Challenges in Oral Drug Development
Oral solid dosage form is the most preferred route because of ease of administration and patient compliance. With the emphasis on developing treatments for complex diseases, the nature of the molecules in the global pharmaceutical pipeline is changing and formulating an oral dose has become more challenging - currently, 90% of NMEs are poorly water soluble, poorly permeable, or both. Innovations in drug development have provided a wide variety of techniques and tools to address the bioavailability, stability and manufacturability challenges (table 1). Bioavailability enhancing technologies have brought more than 100 drug products to the market (table 2). However, each drug molecule has unique physicochemical and biopharmaceutical properties and scientists have to weigh multiple factors including the drug development cost, development cycles, and amount of API available before identifying a suitable delivery technology. An agnostic and data-driven approach early on enables formulation scientists to screen formulations and find a technology with optimal bioavailability suitable for animal studies and to enable further development of clinical trial materials.
OptiForm® Solution Suite Offers Fast Path to Phase I
Catalent Pharma Solutions, a global leader in development solutions and drug delivery technologies has designed an agnostic and data-driven approach to make your molecule’s path to the clinic fast, flexible and easy in the form of OptiForm® Solution Suite. OptiForm® Solution Suite is an award winning, integrated formulation screening and development service aimed to help developers find the most suitable formulations during early phase and advance the molecule to animal PK study with minimal amount of API, through a multiple steps approach.
The first stage is meant to understand the complexity of the molecule and evaluate its development potential and risks. The new molecule is fully characterized by high throughput screening tools and the physicochemical properties are thoroughly studied. The salt, crystal-form and co-crystal screening is also applied. Complete pre-formulation data is collected for formulation ranking and risk assessment modeling. Using the Solubility Limited Absorbable Dose (SLAD) model at early stage is vital for early formulation screening. It can assist in reaching the necessary drug exposure and the ability to escalate the dose. The molecule is then ranked according to the Developability Classification System (3) (DCS), which is an effective way of differentiating new molecules based on their developability characteristics such as solubility to dose relationship, permeability and stability risks, and processing risks with selected dose form.
Equipped with an understanding of the molecule and its potential risks that may limit drug exposure; the second stage considers more specific formulations and solutions through the parallel screening of several delivery technologies. If the molecule belongs to DCS IIa and is dissolution rate limited, particle size engineering including micronization and comicronization and salt form approaches are examined closely; if the molecule is DCS IIb with intrinsic solubility issues, amorphous dispersion techniques (spray drying and hot melt extrusion) and lipid formulation are considered. Feasibility studies and rapid prototyping of all available technologies are used to check for effects on drug exposure and the potential for dose escalation. Preliminary stability studies are conducted to assess viability of the selected formulations for further development.

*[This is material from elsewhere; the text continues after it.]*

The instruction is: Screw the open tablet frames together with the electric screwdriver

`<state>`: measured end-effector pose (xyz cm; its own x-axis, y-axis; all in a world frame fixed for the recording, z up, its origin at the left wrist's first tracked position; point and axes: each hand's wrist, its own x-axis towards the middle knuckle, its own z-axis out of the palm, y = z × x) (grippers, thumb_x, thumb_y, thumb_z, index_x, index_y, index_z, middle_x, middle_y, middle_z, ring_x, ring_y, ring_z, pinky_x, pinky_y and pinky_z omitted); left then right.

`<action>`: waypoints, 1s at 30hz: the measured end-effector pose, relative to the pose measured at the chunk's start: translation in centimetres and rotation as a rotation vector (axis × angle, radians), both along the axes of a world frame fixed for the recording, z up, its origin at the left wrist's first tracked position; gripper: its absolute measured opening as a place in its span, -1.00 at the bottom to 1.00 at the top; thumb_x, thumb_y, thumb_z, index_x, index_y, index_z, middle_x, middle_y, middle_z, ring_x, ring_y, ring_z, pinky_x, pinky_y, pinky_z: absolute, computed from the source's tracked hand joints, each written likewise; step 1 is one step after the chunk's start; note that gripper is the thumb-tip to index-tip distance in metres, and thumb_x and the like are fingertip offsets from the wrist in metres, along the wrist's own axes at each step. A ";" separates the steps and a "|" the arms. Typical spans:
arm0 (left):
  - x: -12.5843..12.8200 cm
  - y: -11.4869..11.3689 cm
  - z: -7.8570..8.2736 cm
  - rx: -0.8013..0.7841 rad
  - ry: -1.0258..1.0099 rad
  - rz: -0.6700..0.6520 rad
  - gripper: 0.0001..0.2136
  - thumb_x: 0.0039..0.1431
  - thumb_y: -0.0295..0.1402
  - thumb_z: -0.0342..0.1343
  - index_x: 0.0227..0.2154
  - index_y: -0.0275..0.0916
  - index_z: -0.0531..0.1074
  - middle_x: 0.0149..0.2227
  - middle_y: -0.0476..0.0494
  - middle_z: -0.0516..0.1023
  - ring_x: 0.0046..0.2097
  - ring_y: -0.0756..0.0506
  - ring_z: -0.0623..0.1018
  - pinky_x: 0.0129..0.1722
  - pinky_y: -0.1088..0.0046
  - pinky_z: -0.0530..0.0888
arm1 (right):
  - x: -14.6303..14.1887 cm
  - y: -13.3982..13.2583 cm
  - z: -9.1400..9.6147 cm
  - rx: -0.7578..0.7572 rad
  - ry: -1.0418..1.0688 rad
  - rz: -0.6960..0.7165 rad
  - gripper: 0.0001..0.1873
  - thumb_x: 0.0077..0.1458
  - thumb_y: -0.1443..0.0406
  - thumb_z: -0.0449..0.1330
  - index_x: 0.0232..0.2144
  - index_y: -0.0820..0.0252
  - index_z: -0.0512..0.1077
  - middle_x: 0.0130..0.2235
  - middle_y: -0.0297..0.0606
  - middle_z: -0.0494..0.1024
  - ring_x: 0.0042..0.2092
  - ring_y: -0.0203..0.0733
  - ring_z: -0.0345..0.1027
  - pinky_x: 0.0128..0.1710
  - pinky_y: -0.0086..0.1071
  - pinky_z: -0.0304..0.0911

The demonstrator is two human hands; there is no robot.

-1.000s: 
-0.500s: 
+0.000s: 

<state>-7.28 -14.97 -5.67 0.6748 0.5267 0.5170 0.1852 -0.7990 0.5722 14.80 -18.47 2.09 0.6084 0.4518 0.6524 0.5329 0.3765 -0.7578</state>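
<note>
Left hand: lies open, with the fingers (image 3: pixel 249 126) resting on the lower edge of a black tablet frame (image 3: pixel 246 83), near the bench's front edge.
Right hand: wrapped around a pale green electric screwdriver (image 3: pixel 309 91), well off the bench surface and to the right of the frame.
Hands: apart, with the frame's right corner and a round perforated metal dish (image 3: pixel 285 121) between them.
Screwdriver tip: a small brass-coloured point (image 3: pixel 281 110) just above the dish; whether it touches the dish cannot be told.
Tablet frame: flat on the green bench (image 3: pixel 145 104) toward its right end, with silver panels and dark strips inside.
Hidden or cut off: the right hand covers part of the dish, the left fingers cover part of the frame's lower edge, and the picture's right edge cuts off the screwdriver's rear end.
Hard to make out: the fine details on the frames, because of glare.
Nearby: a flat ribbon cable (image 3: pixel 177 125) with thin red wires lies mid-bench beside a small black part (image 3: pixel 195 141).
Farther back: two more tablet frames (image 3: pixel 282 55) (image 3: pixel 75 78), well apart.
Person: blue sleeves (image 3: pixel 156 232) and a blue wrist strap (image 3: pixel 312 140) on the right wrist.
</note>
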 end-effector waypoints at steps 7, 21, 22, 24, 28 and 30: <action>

The third stage provides animal PK study materials, a risk ranking of formulation approaches, and a recommended path to first-in-human studies to reach exposure and dose escalation. On completion of this integrated formulation screening and development program, the outcome reflects the true potential of the new molecule in terms of developability. Once animal studies are complete, Catalent offers comprehensive dosage form development, GMP manufacturing, and clinical supply for quick entry into Phase I trials.
This agnostic and data-driven approach is essential for selecting suitable formulations and decreasing the risks associated with new molecules at the early phase. Such an approach can optimize the development pathway to bring the molecule to the market faster.